Assignment
All of the data must be output exactly, with every picture left out.

Data segment

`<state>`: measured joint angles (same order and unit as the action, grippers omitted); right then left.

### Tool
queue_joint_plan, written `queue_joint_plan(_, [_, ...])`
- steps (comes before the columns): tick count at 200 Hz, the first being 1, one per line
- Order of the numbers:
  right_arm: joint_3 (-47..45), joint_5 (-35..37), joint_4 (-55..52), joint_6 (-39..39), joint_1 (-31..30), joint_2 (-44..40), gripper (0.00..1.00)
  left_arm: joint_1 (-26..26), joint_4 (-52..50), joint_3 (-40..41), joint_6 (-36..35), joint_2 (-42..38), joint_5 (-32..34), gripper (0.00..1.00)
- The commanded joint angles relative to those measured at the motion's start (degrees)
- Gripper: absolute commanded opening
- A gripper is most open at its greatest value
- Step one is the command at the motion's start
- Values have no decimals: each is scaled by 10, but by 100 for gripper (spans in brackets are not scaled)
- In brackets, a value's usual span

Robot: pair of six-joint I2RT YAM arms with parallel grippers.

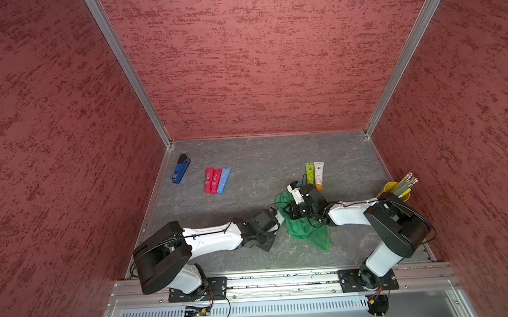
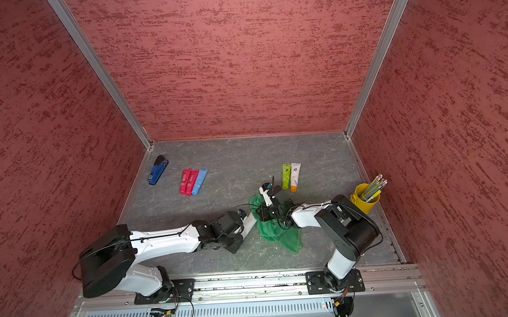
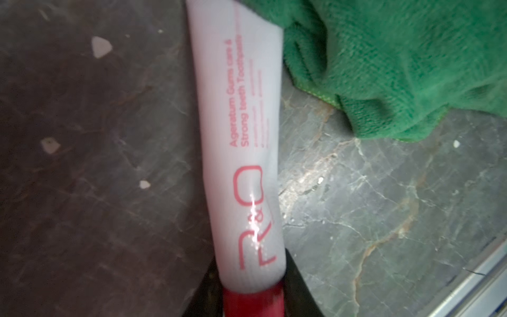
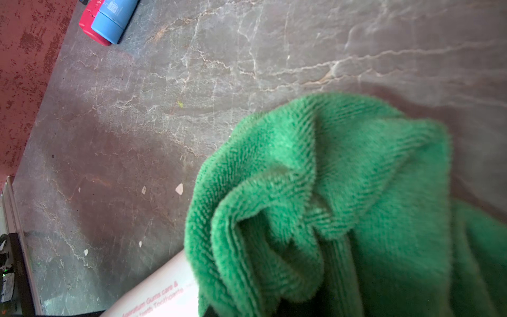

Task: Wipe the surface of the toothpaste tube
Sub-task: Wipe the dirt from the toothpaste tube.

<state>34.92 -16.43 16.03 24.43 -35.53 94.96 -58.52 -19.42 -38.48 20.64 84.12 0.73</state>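
— Where is the tube (image 3: 241,137)?
— Near the middle of the table (image 1: 247,165), a shade toward six o'clock in both top views. The left gripper (image 3: 252,297) has it by the red-capped end. Its black fingers (image 3: 297,280) are drawn in to a narrow gap and press on either side of the cap. The white body sticks out from the jaws toward two o'clock.
— And the far end?
— It is under the cloth (image 1: 307,231). The left wrist view shows green folds lying over that end, with the printed side bare below them.
— How is the left arm set?
— Its base sits at seven o'clock. The dark shoulder block hangs low there, and the white forearm runs nearly level toward three o'clock and ends at the tube.
— The right arm?
— It is based at five o'clock, with the elbow raised at four and the forearm reaching toward nine. The right gripper (image 1: 293,212) is fully closed on a bunch of the cloth, held over the tube. The rest of the cloth drapes to the table toward five o'clock.
— Is the tube off the table?
— That cannot be told.
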Motion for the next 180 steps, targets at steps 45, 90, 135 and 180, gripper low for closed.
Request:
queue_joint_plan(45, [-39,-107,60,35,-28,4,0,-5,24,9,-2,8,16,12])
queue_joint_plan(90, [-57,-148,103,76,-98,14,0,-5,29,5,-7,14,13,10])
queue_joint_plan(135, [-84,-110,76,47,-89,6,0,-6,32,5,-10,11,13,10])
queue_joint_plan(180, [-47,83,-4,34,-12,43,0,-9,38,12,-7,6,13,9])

Reply
`<state>`: measured joint angles (same order and unit as the action, grippers omitted); right then left.

### Tool
queue_joint_plan, written `queue_joint_plan(_, [_, ...])`
- steps (comes before the columns): tick count at 200 Hz, the first being 1, one per line
- Order of the numbers:
  right_arm: joint_3 (-47..45), joint_5 (-35..37), joint_4 (-55..52), joint_6 (-39..39), joint_1 (-31..30), joint_2 (-44..40), gripper (0.00..1.00)
  left_arm: joint_1 (-26..26), joint_4 (-52..50), joint_3 (-40..41), joint_6 (-36..35), joint_2 (-42..38), joint_5 (-32..34), gripper (0.00..1.00)
- The commanded joint angles relative to those measured at the motion's start (degrees)
- Gripper: absolute commanded opening
- A gripper is most open at its greatest value
- Step one is the command at the motion's start
- Values have no decimals: each is scaled by 10, but by 100 for gripper (spans in brackets are not scaled)
- In brackets, a value's usual span

Robot: pair of six-joint I2RT YAM arms with parallel grippers.


Task: Wipe the surface of the toothpaste tube
Sub-task: Wipe the dirt from the toothpaste tube.

<state>34.92 -16.43 16.03 24.43 -35.53 94.96 -58.52 -19.42 -38.48 20.64 84.12 0.73</state>
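— Where is the tube (image 3: 241,137)?
— Near the middle of the table (image 1: 247,165), a shade toward six o'clock in both top views. The left gripper (image 3: 252,297) has it by the red-capped end. Its black fingers (image 3: 297,280) are drawn in to a narrow gap and press on either side of the cap. The white body sticks out from the jaws toward two o'clock.
— And the far end?
— It is under the cloth (image 1: 307,231). The left wrist view shows green folds lying over that end, with the printed side bare below them.
— How is the left arm set?
— Its base sits at seven o'clock. The dark shoulder block hangs low there, and the white forearm runs nearly level toward three o'clock and ends at the tube.
— The right arm?
— It is based at five o'clock, with the elbow raised at four and the forearm reaching toward nine. The right gripper (image 1: 293,212) is fully closed on a bunch of the cloth, held over the tube. The rest of the cloth drapes to the table toward five o'clock.
— Is the tube off the table?
— That cannot be told.
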Motion for the next 180 steps, targets at steps 45, 90, 135 and 180, gripper low for closed.
Request:
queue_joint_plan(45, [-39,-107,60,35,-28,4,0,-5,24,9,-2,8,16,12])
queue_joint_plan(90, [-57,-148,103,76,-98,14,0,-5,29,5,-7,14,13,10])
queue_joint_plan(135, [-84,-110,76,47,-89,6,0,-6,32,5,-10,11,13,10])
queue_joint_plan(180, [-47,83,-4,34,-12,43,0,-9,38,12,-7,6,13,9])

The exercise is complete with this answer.